En la juventud y adultez aprendemos a confiar en otras áreas: entre amigos, con una pareja, en el banco donde guardamos nuestro dinero. También nos ganamos la confianza de los otros, incluso para acceder a créditos o préstamos, y hasta para rentar una casa, nuestra confiabilidad es un factor clave. 

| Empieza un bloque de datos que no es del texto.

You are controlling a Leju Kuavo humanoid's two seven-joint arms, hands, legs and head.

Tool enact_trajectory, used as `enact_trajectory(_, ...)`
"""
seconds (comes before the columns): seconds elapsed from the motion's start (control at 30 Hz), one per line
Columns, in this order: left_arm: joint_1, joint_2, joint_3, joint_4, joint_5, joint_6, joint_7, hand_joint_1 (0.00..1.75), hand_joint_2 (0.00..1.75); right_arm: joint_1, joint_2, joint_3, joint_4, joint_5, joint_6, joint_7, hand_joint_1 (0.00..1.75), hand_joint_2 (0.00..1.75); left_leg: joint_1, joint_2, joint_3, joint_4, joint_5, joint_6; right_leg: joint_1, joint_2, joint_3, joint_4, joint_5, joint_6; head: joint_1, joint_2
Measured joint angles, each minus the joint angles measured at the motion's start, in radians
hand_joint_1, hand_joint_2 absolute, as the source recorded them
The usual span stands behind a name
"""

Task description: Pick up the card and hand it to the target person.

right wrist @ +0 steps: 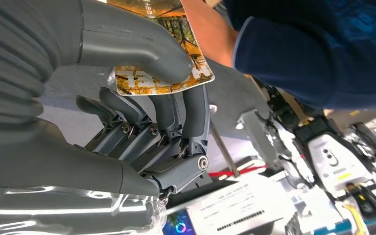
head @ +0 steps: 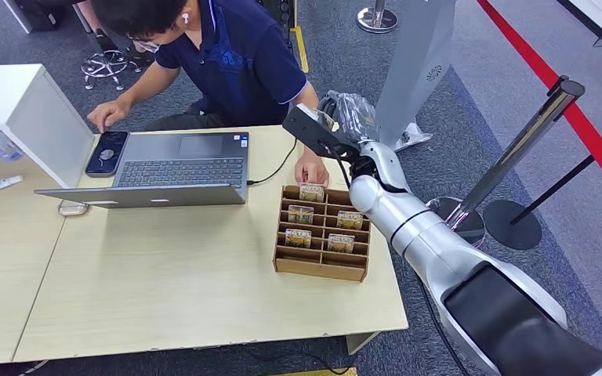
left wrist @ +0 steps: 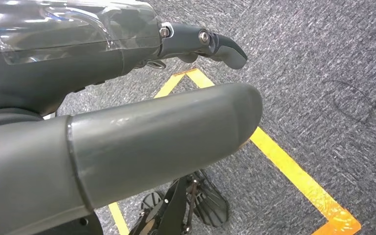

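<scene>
My right hand (right wrist: 147,112) pinches a card (right wrist: 188,36) with an orange autumn print between the thumb and the fingers. From the head view, that hand (head: 345,117) is raised above the far end of a brown divided card box (head: 321,270), close to the person's arm. More cards (head: 300,213) stand in the box's compartments. The person (head: 235,55), in a navy shirt, leans over the table's far side with one hand (head: 311,168) at the box's far edge. My left hand (left wrist: 166,127) hangs over grey carpet, fingers apart, holding nothing.
An open laptop (head: 180,168) and a phone (head: 106,153) lie on the wooden table (head: 165,290) left of the box, with a cable running toward the person. A white cabinet (head: 23,110) stands at the far left. Stanchion posts (head: 517,149) stand to the right.
</scene>
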Motion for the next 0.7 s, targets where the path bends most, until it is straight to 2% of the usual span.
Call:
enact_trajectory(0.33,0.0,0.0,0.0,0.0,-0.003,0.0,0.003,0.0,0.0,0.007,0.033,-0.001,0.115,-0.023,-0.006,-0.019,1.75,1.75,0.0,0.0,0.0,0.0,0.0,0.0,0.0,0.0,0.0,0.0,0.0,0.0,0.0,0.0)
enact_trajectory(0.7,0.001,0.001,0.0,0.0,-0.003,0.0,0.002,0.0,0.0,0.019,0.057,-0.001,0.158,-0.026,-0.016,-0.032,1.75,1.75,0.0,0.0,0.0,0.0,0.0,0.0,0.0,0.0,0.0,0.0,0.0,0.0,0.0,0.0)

“Dar crédito significa, en definitiva, dar y recibir confianza”, señala el italiano Ugo Biggeri, especialista en finanzas éticas, en su libro “El valor del dinero”.

La vuelta de tuerca viene al enfrentarnos a su antagonista: la desconfianza, cuando las cosas no suceden como previmos, sin pensar que este valor humano siempre llevará una cuota de riesgo o vulnerabilidad.

Según un estudio publicado por la Secretaría de Ciencia y Técnica de la Universidad de Buenos Aires, Argentina, especializada en psicología, en conjunto con la Universidad de Concepción, Chile: “confiar en alguien o algo es una apuesta hecha en el presente, hacia el futuro y fundamentada en el pasado, y con el paso de la vida es la base de todas las relaciones personales, laborales, emocionales y hasta comerciales que construimos”.

En tiempo de crisis y pandemia “confiar” toma otra importancia, sea en uno mismo, en los otros o en las instituciones. Es un valor vivo que junto a la solidaridad, el amor, la tolerancia o la bondad forman parte de la fórmula humana para afrontar día a día el mundo que nos rodea.

Históricamente las sociedades, empresa o familias que tienen mejor cimentado este valor enfrentan de manera más positiva cualquier obstáculo, y es la vía “para mantener buenas y constructivas relaciones familiares, indispensables para el desarrollo equilibrado y emocionalmente seguro de niños, niñas y jóvenes”, agrega este estudio.

Pensar que el mundo no es confiable o que la confianza es un valor olvidado no nos ayuda a avanzar como sociedad, y menos individualmente. Confiar es una guía para vivir, así que por más oscuro que se vea el camino, no perdamos ese faro.